Laura Vozzella, Washington Post
RICHMOND — A conservative group that creates undercover “sting” videos infiltrated the campaign of Abigail Spanberger, a Democrat in a tight race with Rep. Dave Brat in Virginia’s 7th Congressional District.
The campaign said a young woman working for Project Veritas posed as a Democratic volunteer and spent every day of the past several weeks in Spanberger’s suburban Richmond campaign office, performing basic office tasks — and peppering her officemates with questions that eventually raised red flags.
Campaign staffers on Wednesday confronted her and asked her to leave, according to a video released by the campaign.
“Dirty tricks like these are the worst part of politics, and this is exactly what Abigail is running to change,” Spanberger’s campaign manager, Dana Bye, said in an email. “We are proud of the campaign we have run, and wonder if Congressman Brat and his allies can say the same. While others may scrape the bottom of the barrel out of desperation, Abigail and our campaign will remain focused on talking to our neighbors on their doorsteps about the issues that matter to our community - that’s the campaign voters deserve and it’s the campaign that we believe will carry us to victory.”
Brat spokeswoman Katey Price said the campaign had no involvement.
James O’Keefe, founder of New York-based Project Veritas, said he was traveling and was not immediately available for comment. But he suggested that the undercover work had borne fruit.
“As you know our reporters have been releasing videos in Arizona, Tennessee, Missouri, North Dakota and these videos have had extraordinary reactions from many of the candidates themselves,” he said in an email.
Project Veritas, an organization that targets the mainstream news media and left-leaning groups, uses false cover stories and highly edited covert video recordings meant to produce embarrassing exposes.
Last year, a woman who worked for Project Veritas falsely claimed to The Washington Post that Roy Moore, then the Republican U.S. Senate candidate in Alabama, impregnated her as a teenager in an apparent effort to trick the Post into printing an untrue story.
O’Keefe was convicted of a misdemeanor in 2010 for using a fake identity to enter a federal building during a previous sting.
Spanberger and Brat are locked in a tight race in the district, a one-time GOP stronghold that appears to be up for grabs in the era of President Trump.
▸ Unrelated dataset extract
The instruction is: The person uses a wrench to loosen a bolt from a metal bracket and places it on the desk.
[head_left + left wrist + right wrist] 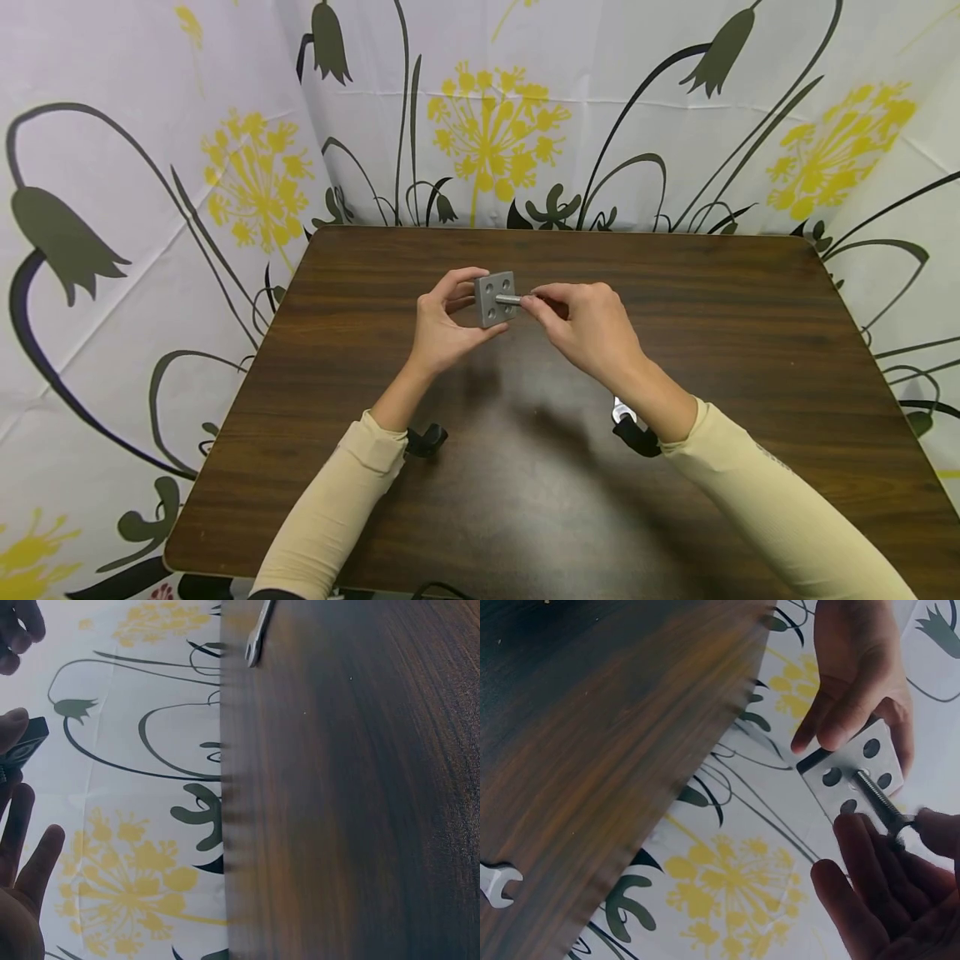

The 7th is a mix of Richmond suburbs and rural areas stretching from Culpeper County in the north to Nottoway County in the south.
Trump, who has endorsed Brat, is popular in the rural areas, but he has greatly energized Democrats in the suburbs.
The latest poll shows Brat, a former economics professor who won the seat four years ago after a shocking primary upset over then-House Majority Leader Eric Cantor (R), virtually tied with Spanberger, a former CIA agent and federal law enforcement officer.
Brat cruised to a 15-point reelection win two years ago but faces a strong challenger in Spanberger, whose résumé may appeal to swing voters and moderate Republicans turned off by Trump.
Republican strength in the district has been waning, with victory margins shrinking. Presidential candidate Mitt Romney won the 7th District by 11 percentage points in 2012. Trump won it by six points in 2016. In the 2017 governor’s race, Republican Ed Gillespie beat Democrat Ralph Northam there by less than four points.